Exercise instructions >>
Keep the pictures out, and restate the listing that follows exactly as written.
=-=-=-=-=
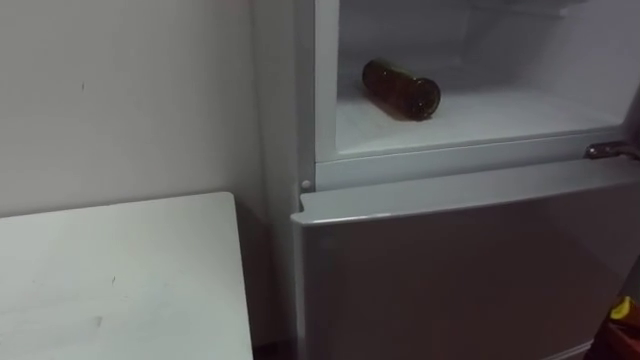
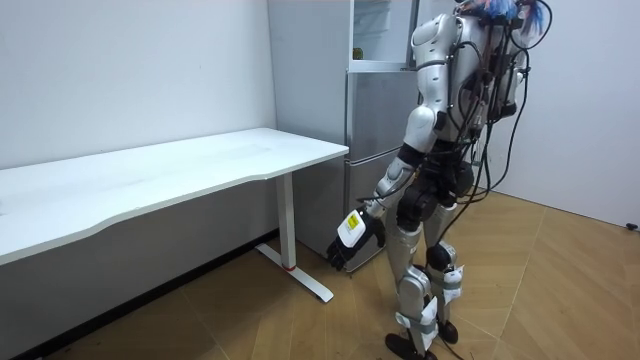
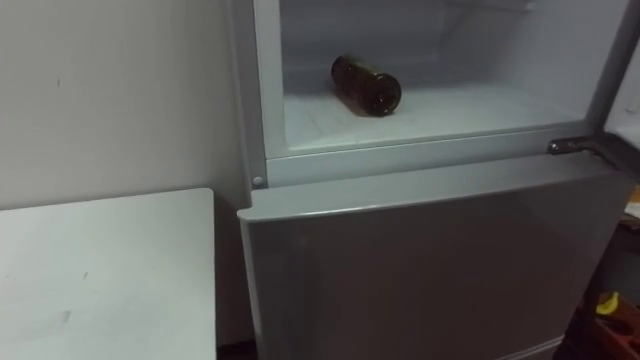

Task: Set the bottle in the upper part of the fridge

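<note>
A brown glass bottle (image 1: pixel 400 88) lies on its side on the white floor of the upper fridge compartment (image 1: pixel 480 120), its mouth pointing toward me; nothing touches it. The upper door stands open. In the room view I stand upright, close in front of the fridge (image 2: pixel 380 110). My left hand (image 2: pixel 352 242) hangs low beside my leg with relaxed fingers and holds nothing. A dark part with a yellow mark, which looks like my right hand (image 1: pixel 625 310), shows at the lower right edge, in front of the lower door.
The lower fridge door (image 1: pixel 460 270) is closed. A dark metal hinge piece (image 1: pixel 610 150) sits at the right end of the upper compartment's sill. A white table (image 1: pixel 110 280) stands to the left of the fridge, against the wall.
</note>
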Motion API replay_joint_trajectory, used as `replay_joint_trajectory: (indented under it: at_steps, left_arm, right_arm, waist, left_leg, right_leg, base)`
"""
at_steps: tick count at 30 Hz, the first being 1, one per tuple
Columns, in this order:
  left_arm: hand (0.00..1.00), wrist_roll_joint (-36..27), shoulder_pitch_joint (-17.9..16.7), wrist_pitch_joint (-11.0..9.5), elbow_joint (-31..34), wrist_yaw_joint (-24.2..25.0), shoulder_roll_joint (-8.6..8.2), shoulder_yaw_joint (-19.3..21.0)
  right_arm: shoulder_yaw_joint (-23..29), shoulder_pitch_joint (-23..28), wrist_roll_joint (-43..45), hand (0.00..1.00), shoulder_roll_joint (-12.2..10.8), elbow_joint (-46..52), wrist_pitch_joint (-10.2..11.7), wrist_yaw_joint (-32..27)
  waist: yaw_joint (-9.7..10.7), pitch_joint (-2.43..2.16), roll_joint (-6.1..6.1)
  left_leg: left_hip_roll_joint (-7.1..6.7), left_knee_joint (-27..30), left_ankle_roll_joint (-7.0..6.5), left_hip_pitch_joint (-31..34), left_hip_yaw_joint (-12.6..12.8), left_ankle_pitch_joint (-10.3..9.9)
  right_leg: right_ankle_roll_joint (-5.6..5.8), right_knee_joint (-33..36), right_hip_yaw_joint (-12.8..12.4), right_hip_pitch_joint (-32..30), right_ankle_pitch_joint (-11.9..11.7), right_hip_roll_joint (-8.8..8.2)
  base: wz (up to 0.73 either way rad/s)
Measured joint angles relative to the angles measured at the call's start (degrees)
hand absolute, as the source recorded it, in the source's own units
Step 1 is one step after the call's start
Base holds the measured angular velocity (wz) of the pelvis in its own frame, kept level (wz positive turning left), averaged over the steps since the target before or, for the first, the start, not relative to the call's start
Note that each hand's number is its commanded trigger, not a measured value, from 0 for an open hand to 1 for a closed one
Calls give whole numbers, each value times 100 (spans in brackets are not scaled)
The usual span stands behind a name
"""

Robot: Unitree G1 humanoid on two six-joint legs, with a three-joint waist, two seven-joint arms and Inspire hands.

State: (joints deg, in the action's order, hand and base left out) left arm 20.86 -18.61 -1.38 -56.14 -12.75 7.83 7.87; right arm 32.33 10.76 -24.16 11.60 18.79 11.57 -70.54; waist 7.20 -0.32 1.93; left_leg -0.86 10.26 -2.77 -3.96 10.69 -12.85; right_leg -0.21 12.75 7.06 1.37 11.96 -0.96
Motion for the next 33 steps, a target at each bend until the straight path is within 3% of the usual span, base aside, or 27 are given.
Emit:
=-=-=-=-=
Task result >>
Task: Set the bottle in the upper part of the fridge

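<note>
A brown glass bottle (image 1: pixel 400 88) lies on its side on the white floor of the upper fridge compartment (image 1: pixel 480 120), its mouth pointing toward me; nothing touches it. The upper door stands open. In the room view I stand upright, close in front of the fridge (image 2: pixel 380 110). My left hand (image 2: pixel 352 242) hangs low beside my leg with relaxed fingers and holds nothing. A dark part with a yellow mark, which looks like my right hand (image 1: pixel 625 310), shows at the lower right edge, in front of the lower door.
The lower fridge door (image 1: pixel 460 270) is closed. A dark metal hinge piece (image 1: pixel 610 150) sits at the right end of the upper compartment's sill. A white table (image 1: pixel 110 280) stands to the left of the fridge, against the wall.
</note>
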Motion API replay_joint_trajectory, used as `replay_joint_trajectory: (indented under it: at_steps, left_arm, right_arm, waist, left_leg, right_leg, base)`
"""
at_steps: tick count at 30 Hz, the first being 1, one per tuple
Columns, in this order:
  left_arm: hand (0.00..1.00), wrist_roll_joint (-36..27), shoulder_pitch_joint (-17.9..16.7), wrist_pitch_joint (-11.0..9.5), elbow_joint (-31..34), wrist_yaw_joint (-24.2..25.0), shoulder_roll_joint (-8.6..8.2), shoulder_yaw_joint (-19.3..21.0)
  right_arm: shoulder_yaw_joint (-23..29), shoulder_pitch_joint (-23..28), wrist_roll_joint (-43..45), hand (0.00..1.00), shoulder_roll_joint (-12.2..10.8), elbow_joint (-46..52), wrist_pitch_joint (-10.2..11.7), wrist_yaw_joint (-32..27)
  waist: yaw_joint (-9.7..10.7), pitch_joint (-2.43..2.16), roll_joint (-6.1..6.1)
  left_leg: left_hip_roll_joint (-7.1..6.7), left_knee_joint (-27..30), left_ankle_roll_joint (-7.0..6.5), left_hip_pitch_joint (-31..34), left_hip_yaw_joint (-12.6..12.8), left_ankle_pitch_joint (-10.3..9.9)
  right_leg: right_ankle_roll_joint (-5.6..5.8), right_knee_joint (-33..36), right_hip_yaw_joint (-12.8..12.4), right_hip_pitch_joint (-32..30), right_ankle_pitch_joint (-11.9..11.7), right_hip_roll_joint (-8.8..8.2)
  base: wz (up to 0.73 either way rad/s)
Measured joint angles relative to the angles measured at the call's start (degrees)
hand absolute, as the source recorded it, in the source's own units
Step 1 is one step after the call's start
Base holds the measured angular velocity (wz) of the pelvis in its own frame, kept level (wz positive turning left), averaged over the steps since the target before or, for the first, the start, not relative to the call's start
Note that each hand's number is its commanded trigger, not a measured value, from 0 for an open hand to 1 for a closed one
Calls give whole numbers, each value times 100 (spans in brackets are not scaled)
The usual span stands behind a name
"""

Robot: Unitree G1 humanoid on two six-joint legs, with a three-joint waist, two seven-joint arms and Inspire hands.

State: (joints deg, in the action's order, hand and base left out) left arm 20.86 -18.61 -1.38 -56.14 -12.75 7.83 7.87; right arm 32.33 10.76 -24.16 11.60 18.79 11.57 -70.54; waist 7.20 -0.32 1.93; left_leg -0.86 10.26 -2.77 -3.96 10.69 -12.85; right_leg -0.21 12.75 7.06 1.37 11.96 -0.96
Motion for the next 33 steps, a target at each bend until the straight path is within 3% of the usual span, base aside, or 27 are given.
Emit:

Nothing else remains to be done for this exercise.